▶ What needs to be done: Only one stretch of the data should be retyped: the lines from the line containing "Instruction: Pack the" through the line containing "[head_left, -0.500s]". Keep pictures out of it.

▶ Information shown:
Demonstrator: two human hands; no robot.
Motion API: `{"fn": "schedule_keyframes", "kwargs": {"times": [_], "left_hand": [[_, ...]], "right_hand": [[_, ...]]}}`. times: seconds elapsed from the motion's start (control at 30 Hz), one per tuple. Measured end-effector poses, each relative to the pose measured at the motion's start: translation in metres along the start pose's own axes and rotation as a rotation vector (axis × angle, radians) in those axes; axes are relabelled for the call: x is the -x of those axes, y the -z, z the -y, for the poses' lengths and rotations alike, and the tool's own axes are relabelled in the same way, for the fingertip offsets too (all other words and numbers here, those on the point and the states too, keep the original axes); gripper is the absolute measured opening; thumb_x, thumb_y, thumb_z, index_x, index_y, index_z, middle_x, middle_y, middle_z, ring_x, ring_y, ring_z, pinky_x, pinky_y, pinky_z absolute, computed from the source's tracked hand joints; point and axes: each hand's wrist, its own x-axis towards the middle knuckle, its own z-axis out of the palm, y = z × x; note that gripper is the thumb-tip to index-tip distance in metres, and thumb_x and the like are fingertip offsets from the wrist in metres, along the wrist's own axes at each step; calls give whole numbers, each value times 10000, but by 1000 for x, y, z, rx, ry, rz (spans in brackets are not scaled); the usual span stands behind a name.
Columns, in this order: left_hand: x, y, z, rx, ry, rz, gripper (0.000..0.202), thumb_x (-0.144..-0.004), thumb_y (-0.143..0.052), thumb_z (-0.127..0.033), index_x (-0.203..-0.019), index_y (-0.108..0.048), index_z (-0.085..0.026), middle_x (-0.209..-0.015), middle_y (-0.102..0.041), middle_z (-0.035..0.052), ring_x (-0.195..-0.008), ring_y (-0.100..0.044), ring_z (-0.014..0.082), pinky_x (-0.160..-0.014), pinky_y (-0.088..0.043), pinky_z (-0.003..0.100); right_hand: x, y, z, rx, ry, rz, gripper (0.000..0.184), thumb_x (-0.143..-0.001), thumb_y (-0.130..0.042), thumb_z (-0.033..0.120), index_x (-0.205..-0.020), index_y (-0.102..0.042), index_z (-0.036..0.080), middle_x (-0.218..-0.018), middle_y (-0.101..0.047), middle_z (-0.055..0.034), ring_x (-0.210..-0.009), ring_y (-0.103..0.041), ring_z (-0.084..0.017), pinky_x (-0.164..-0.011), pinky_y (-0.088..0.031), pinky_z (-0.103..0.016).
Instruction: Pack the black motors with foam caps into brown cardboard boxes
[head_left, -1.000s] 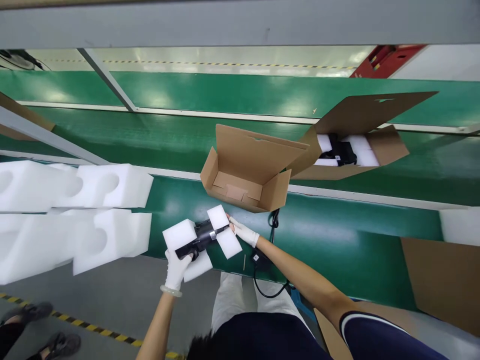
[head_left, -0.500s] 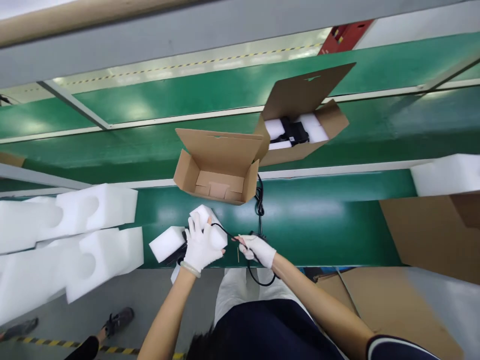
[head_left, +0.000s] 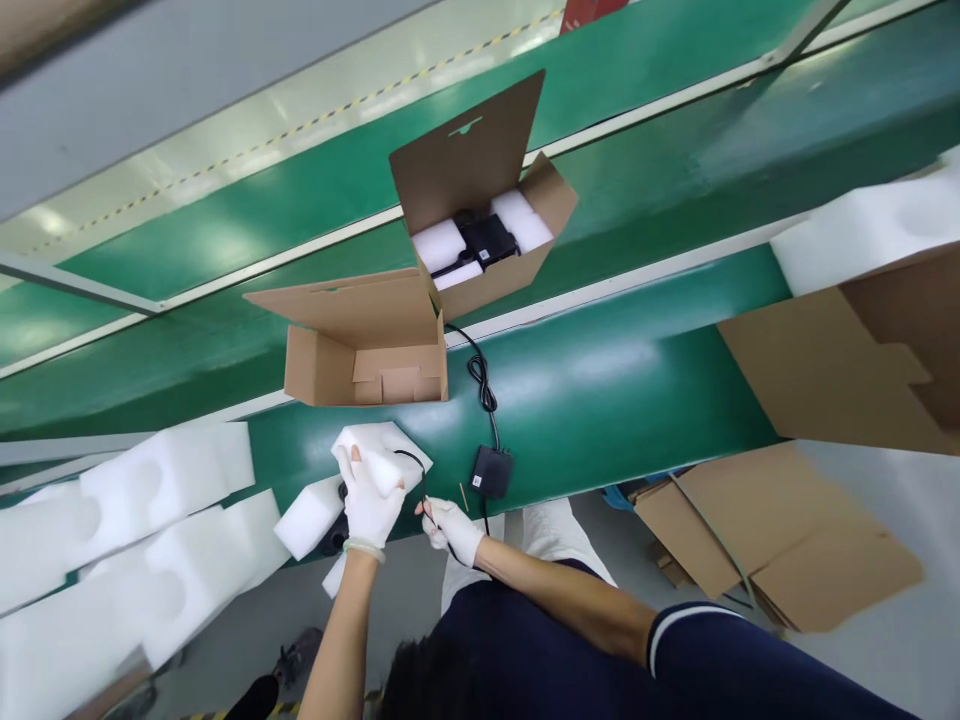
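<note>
My gloved left hand (head_left: 369, 502) presses down on a white foam block (head_left: 386, 455) fitted on a black device (head_left: 335, 535), whose other end carries a second foam block (head_left: 309, 516), at the near edge of the green belt (head_left: 600, 390). My gloved right hand (head_left: 452, 527) pinches the thin black cable (head_left: 420, 480) that loops from the device. The cable's black adapter (head_left: 490, 470) lies on the belt just to the right, its cord (head_left: 480, 375) running up toward an open empty cardboard box (head_left: 360, 345).
A second open box (head_left: 487, 235) behind holds a foam-packed black device. Stacks of white foam inserts (head_left: 127, 530) lie at the left, another foam piece (head_left: 862, 230) at the right. Flat cardboard (head_left: 832, 370) lies at the right and on the floor. Someone's shoe (head_left: 296, 655) shows below.
My view has tilted and shifted right. My right hand let go near the adapter and moved left to pinch the cable by the foam; my left hand stays on the foam block.
</note>
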Motion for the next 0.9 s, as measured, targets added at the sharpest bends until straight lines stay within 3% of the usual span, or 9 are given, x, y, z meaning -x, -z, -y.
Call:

▶ Solution for this problem:
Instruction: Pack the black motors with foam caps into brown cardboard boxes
[head_left, -1.000s] 
[head_left, -0.500s] 

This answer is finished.